▶ _Requirement_:
Every line of the data below needs to be reproduced exactly.

[Source data]
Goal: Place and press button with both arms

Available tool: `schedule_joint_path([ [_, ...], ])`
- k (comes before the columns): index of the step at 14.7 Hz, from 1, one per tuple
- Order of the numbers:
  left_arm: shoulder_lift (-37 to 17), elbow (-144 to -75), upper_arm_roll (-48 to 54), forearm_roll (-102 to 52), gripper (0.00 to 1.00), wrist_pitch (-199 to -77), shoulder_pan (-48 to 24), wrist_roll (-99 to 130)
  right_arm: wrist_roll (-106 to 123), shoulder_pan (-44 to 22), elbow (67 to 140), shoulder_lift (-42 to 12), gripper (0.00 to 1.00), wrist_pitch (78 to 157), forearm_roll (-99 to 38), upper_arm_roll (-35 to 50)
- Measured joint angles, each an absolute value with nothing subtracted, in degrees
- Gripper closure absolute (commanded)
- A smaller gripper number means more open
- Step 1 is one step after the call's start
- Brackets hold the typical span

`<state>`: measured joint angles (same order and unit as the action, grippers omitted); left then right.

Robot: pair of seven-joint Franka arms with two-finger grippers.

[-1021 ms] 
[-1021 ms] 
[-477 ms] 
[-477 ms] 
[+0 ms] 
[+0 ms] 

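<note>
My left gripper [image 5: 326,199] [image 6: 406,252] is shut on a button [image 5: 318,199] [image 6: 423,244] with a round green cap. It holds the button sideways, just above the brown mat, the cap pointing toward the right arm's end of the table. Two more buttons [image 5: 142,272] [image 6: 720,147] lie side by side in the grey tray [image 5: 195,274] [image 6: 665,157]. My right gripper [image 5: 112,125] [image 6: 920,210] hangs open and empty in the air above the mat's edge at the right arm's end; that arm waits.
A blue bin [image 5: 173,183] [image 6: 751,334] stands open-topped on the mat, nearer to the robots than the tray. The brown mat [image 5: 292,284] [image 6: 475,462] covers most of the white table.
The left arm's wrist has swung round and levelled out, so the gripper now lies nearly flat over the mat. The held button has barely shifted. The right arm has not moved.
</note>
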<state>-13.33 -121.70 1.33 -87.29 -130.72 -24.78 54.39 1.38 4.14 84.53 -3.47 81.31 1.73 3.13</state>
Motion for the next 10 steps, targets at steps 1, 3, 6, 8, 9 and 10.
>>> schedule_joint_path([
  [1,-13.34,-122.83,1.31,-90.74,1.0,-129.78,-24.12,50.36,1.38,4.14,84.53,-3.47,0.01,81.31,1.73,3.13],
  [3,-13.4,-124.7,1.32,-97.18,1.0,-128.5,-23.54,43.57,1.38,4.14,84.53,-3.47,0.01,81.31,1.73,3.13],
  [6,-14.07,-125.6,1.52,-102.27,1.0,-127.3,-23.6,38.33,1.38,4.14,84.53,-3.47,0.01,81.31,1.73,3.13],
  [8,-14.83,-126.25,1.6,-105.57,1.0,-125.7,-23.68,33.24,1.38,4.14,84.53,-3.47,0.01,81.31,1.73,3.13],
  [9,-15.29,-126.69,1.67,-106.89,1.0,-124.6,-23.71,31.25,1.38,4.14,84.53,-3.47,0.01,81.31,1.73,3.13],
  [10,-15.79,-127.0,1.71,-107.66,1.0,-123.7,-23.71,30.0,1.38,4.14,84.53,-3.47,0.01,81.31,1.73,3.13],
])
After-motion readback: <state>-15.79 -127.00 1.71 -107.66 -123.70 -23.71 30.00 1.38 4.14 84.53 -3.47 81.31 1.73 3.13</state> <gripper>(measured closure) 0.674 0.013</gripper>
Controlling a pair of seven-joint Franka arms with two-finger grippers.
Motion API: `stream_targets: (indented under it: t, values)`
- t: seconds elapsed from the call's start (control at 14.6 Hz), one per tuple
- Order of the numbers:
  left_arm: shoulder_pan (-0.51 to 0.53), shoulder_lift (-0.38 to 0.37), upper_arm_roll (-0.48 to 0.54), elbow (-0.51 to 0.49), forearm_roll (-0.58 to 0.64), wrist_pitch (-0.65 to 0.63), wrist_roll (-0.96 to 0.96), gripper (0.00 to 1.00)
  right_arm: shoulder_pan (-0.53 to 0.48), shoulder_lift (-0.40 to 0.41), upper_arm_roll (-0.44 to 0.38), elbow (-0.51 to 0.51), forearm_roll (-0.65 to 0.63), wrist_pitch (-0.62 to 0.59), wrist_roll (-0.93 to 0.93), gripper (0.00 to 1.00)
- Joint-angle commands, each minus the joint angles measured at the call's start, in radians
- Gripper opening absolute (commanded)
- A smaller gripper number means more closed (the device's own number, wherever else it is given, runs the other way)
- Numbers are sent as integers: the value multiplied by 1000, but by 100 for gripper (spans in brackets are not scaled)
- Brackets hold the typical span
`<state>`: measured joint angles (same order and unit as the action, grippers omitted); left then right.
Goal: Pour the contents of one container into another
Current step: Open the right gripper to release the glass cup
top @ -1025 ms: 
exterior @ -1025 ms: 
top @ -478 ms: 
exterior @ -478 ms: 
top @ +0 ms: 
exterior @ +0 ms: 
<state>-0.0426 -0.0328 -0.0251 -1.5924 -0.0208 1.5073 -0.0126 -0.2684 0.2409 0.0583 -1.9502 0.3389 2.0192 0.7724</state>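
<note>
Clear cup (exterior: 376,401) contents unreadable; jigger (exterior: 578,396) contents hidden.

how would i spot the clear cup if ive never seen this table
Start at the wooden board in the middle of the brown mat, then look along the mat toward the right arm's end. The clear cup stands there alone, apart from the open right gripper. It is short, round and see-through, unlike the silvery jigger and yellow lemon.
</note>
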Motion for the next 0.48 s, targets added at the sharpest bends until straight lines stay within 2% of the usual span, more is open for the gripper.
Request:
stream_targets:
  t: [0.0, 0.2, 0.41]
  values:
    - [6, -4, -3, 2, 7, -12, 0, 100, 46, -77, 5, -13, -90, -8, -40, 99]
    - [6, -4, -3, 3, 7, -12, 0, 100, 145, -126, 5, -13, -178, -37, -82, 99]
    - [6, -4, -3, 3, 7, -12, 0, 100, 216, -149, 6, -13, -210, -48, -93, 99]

▶ _Reply_:
Goal: Place and press button with both arms

Available tool: `schedule_joint_path([ [_, ...], ])`
- k (comes before the columns): index of the step at 14.7 Hz, from 1, one per tuple
- Order of the numbers:
  left_arm: shoulder_lift (-37 to 17), elbow (-144 to -75), upper_arm_roll (-48 to 54), forearm_roll (-102 to 52), gripper (0.00 to 1.00), wrist_pitch (-199 to -77), shoulder_pan (-48 to 24), wrist_roll (-99 to 130)
  right_arm: wrist_roll (-106 to 123), shoulder_pan (-44 to 22), elbow (67 to 140), shoulder_lift (-42 to 12), gripper (0.00 to 1.00), wrist_pitch (78 to 157), forearm_roll (-99 to 38), upper_arm_roll (-35 to 50)
- Measured joint angles, each an absolute value with nothing subtracted, in degrees
- Gripper closure absolute (commanded)
- A smaller gripper number means more open
- Step 1 is one step after the call's start
- Brackets hold the typical span

`<state>`: measured joint angles (same order and unit as the action, grippers omitted); left then right.

Robot: pair of seven-joint Franka arms with two-finger grippers.

[-1021 ms] 
[-1021 ms] 
[-477 ms] 
[-477 ms] 
[+0 ms] 
[+0 ms] 

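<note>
My left gripper [image 5: 326,199] [image 6: 406,252] is shut on a button [image 5: 318,199] [image 6: 423,244] with a round green cap. It holds the button sideways, just above the brown mat, the cap pointing toward the right arm's end of the table. Two more buttons [image 5: 142,272] [image 6: 720,147] lie side by side in the grey tray [image 5: 195,274] [image 6: 665,157]. My right gripper [image 5: 112,125] [image 6: 920,210] hangs open and empty in the air above the mat's edge at the right arm's end; that arm waits.
A blue bin [image 5: 173,183] [image 6: 751,334] stands open-topped on the mat, nearer to the robots than the tray. The brown mat [image 5: 292,284] [image 6: 475,462] covers most of the white table.
The left arm's wrist has swung round and levelled out, so the gripper now lies nearly flat over the mat. The held button has barely shifted. The right arm has not moved.
</note>
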<state>-13.33 -121.70 1.33 -87.29 -130.72 -24.78 54.39 1.38 4.14 84.53 -3.47 81.31 1.73 3.13</state>
Motion for the next 10 steps, targets at steps 1, 3, 6, 8, 9 and 10.
>>> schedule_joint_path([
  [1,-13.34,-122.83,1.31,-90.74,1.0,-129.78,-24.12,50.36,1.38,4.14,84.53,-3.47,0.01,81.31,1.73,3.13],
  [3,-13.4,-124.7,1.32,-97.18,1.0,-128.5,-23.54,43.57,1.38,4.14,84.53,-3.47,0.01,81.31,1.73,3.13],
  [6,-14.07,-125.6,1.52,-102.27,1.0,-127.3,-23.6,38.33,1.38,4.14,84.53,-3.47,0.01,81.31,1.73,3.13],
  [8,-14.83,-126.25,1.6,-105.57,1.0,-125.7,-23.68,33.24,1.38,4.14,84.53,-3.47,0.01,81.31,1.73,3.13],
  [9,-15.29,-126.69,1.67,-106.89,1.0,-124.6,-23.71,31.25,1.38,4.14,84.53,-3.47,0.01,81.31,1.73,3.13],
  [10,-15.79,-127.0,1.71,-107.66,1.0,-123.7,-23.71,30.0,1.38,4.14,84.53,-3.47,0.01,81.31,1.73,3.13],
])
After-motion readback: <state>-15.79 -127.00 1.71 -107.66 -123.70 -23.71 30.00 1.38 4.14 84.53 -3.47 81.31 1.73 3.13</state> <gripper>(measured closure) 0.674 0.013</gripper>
Controlling a pair of seven-joint Franka arms with two-finger grippers.
Motion API: `stream_targets: (indented under it: t, values)`
- t: seconds elapsed from the call's start (control at 14.6 Hz), one per tuple
- Order of the numbers:
  left_arm: shoulder_pan (-0.51 to 0.53), shoulder_lift (-0.38 to 0.37), upper_arm_roll (-0.48 to 0.54), elbow (-0.51 to 0.49), forearm_roll (-0.58 to 0.64), wrist_pitch (-0.65 to 0.63), wrist_roll (-0.96 to 0.96), gripper (0.00 to 1.00)
  right_arm: shoulder_pan (-0.53 to 0.48), shoulder_lift (-0.40 to 0.41), upper_arm_roll (-0.44 to 0.38), elbow (-0.51 to 0.51), forearm_roll (-0.65 to 0.63), wrist_pitch (-0.62 to 0.59), wrist_roll (-0.93 to 0.93), gripper (0.00 to 1.00)
- Joint-angle commands, each minus the joint angles measured at the call's start, in radians
- Gripper opening absolute (commanded)
- A smaller gripper number means more closed (the device's own number, wherever else it is given, runs the other way)
- Numbers are sent as integers: the value multiplied by 1000, but by 100 for gripper (spans in brackets are not scaled)
- Brackets hold the typical span
`<state>`: measured joint angles (same order and unit as the action, grippers omitted); left then right.
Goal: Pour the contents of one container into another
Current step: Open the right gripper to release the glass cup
top @ -1025 ms: 
exterior @ -1025 ms: 
top @ -478 ms: 
exterior @ -478 ms: 
top @ +0 ms: 
exterior @ +0 ms: 
<state>-0.0426 -0.0328 -0.0251 -1.5924 -0.0208 1.5073 -0.0126 -0.2684 0.2409 0.0583 -1.9502 0.3389 2.0192 0.7724</state>
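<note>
Clear cup (exterior: 376,401) contents unreadable; jigger (exterior: 578,396) contents hidden.

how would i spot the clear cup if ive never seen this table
Start at the wooden board in the middle of the brown mat, then look along the mat toward the right arm's end. The clear cup stands there alone, apart from the open right gripper. It is short, round and see-through, unlike the silvery jigger and yellow lemon.
</note>
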Motion for the next 0.48 s, targets added at the sharpest bends until straight lines stay within 2% of the usual span, more is open for the gripper.
Request:
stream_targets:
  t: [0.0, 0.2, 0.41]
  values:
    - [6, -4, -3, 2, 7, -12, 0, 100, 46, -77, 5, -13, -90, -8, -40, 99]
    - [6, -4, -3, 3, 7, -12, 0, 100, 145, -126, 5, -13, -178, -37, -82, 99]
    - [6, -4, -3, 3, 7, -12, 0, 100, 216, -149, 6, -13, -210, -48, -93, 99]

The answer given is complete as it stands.